Hernández-Hernández et al. showed that in a real-world clinical settings, UPA persistence is lower among RA patients who have received prior IL-6i treatment; and that treatment strategies to avoid UPA in patients with cardiovascular risk (CVR) appear to be primarily driven by pivotal safety studies rather than regulatory guidance.

Bennett et al, showed that tofacitinib treatment in adults with rheumatoid arthritis led to a significant increase in lower limb and thigh muscle volume, accompanied by rises in serum creatinine without evidence of renal impairment.

Baraliakos et al. compared real-world effectiveness of upadacitinib, TNF inhibitors, or IL-17 inhibitors following inadequate response to an initial TNF inhibitor in patients with axSpA. Upadacitinib was associated with greater reductions in pain and fewer affected joints compared with switching to a second TNF inhibitor or IL-17 inhibitor.

Most patients vaccinated with RZV while using UPA 15mg QD and background MTX achieved satisfactory humoral and cell-mediated immune responses to recombinant zoster vaccine (RZV) at Weeks 4, 16 and 60. Winthrop et al. evaluated the immunogenicity of RZV through Week 60 in patients with RA who were receiving UPA 15mg QD and background MTX.

UPA has shown effectiveness in treating IMIDs like RA, axSpA, PsA, CD, and UC. Chai et al. evaluated evidence from a synthesis of RCTs and provided insights that may guide clinical decision-making and improve treatment outcomes for IMIDs. UPA effectively alleviated symptoms, reduced disease activity, and showed notable benefits in improving quality of life.
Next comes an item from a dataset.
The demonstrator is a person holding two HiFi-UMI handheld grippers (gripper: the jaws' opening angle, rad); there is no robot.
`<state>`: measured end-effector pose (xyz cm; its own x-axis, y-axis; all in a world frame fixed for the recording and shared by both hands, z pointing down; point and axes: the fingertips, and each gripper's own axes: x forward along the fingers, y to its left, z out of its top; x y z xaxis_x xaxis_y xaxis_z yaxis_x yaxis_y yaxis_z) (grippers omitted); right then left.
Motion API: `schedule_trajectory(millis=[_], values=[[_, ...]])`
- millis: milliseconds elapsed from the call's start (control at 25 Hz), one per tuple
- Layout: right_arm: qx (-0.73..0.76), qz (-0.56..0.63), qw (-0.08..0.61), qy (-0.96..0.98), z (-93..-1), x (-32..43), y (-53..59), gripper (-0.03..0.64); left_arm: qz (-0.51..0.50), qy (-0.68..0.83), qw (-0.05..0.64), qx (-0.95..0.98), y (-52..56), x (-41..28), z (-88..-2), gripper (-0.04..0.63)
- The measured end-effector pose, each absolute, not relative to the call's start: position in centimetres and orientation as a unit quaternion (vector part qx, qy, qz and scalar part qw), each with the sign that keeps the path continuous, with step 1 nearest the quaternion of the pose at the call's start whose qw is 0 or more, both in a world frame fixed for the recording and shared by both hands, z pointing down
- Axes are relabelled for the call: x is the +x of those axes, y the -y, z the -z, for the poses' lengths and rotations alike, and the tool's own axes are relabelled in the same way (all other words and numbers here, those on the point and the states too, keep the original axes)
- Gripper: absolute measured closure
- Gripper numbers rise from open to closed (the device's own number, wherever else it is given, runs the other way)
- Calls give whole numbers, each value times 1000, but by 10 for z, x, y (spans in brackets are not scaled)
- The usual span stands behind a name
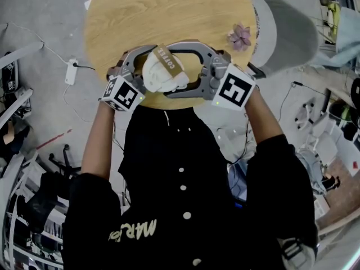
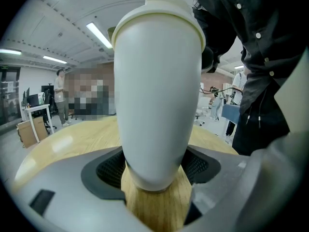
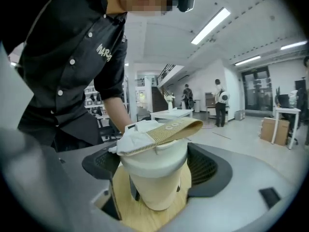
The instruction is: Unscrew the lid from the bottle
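A white bottle (image 1: 160, 77) lies above the near edge of the round wooden table (image 1: 169, 10), held between both grippers. Its lid (image 3: 154, 161) carries a tan woven strap (image 3: 169, 129) with print on it. My left gripper (image 1: 143, 75) comes in from the left, and its pads press on the bottle's narrow base (image 2: 157, 178), so the body (image 2: 159, 105) fills that view. My right gripper (image 1: 180, 72) comes in from the right. Its jaws stand wide around the lid (image 1: 169, 66), and both dark pads (image 3: 205, 166) touch the lid's sides.
A pink flower (image 1: 240, 36) lies on the table's right side. A grey chair (image 1: 287, 32) stands beyond the table at the right. A white power strip (image 1: 71, 72) and cables lie on the floor at the left. People stand far off in the room.
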<state>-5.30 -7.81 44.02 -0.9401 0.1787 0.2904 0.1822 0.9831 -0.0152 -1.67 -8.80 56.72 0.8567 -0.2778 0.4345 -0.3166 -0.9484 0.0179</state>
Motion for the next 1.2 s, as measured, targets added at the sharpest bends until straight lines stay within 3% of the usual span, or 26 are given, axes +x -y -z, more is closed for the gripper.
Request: schedule_trajectory(millis=[240, 320, 520, 680, 840, 1040, 1200], values=[[-55, -19, 161, 985, -444, -47, 76, 181, -219, 157, 45, 962, 86, -15, -567, 241], [-3, -45, 161, 986, -445, -41, 75, 141, -219, 156, 46, 962, 85, -15, -567, 241], [156, -65, 124, 978, -437, -52, 79, 126, -218, 160, 47, 962, 87, -17, -565, 241], [234, -42, 111, 965, -431, -58, 93, 169, -217, 162, 48, 961, 87, -17, -567, 241], [173, -21, 124, 977, -433, -57, 88, 175, -219, 160, 46, 961, 86, -17, -567, 241], [-55, 3, 131, 990, -434, -55, 79, 175, -223, 144, 41, 963, 88, -15, -566, 241], [-108, -13, 142, 984, -435, -58, 78, 175, -221, 145, 44, 963, 88, -16, -567, 241]])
Schaefer et al. showed that treatment with JAKis (predominantly BARI and TOF) was associated with an increased HR of malignancies compared to treatment with bDMARDs in the overall study cohort, consistent with results from the ORAL surveillance trial. To better understand the complex role of JAKis in cancer development in RA patients, Schaefer et al. estimated the effects of JAKis compared to bDMARDs on the risk of malignancy (excluding NMSC) in patients with RA.

Wieczorek et al. present the first evidence supporting the use of a dual JAK and ROCK inhibitor as a potential treatment option for patients with RA who have inadequate response to MTX. Wieczorek et al. conducted a randomised, Phase 2 study of CPL’116 in patients with RA with inadequate response to MTX, to evaluate dose-dependent effects on disease control and pharmacokinetics, and its effect on laboratory abnormalities among other safety assessments.